● Action item:
Please go through the listing below and count the lines where the string "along" appears. Answer with the number only.

◆ ◆ ◆ ◆ ◆ ◆ ◆

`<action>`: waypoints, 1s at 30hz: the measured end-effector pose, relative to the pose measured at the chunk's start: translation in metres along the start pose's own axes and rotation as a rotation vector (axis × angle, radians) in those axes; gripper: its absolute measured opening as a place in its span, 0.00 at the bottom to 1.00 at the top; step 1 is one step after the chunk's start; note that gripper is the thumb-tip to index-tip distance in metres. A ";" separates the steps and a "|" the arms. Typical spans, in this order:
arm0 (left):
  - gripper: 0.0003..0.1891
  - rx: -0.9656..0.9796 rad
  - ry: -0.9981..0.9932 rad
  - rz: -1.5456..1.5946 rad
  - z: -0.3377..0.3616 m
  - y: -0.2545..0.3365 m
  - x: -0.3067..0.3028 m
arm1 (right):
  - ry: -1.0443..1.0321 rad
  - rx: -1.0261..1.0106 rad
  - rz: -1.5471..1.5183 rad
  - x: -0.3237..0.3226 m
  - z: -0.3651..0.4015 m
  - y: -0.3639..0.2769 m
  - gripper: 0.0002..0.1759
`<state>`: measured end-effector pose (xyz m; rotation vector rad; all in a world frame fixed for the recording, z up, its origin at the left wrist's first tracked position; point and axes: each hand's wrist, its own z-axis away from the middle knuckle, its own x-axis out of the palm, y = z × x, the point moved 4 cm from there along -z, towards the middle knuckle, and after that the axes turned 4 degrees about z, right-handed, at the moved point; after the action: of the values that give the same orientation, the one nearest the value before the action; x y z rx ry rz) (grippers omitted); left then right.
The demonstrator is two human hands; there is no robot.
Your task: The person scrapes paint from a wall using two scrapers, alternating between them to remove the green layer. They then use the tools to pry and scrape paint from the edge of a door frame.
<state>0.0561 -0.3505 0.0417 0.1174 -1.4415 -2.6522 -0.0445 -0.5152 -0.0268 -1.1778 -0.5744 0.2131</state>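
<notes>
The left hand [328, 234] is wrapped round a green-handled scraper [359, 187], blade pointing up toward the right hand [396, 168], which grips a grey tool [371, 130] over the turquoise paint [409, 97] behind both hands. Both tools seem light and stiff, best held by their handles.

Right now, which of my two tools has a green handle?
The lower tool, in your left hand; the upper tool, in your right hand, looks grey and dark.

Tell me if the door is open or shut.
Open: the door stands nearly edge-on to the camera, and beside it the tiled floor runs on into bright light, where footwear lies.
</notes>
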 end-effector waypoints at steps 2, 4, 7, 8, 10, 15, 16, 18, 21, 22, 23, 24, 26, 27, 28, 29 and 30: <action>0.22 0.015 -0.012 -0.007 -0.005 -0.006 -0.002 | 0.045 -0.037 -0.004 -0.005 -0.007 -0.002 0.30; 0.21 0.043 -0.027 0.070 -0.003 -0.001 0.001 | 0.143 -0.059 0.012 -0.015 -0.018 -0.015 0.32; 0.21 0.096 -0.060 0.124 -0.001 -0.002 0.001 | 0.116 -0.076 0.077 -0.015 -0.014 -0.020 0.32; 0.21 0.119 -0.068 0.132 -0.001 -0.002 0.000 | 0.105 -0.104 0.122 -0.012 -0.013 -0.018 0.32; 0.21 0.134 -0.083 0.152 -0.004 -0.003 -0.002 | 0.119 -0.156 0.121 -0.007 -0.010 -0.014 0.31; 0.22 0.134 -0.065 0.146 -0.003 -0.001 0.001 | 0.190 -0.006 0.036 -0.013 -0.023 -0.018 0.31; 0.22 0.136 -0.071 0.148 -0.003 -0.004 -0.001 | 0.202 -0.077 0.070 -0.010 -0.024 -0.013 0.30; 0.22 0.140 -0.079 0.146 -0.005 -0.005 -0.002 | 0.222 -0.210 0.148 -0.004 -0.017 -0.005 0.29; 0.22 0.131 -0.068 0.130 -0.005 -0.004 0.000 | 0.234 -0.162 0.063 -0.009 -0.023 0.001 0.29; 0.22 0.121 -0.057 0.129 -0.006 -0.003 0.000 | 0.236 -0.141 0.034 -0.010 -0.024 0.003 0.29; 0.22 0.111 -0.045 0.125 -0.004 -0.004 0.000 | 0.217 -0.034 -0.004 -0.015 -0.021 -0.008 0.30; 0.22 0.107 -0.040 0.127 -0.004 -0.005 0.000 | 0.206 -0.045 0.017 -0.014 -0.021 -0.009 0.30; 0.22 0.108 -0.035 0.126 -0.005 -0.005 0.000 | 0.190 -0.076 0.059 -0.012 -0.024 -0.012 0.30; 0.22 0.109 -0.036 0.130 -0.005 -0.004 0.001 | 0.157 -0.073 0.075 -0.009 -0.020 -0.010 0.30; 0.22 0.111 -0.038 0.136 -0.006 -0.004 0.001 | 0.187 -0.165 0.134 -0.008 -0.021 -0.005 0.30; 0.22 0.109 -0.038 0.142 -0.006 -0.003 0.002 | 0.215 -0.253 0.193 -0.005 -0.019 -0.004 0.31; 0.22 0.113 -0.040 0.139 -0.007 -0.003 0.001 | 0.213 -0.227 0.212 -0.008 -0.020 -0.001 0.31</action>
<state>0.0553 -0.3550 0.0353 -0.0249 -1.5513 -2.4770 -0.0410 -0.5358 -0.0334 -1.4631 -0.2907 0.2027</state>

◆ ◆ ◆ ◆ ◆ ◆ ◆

● Solved exercise:
2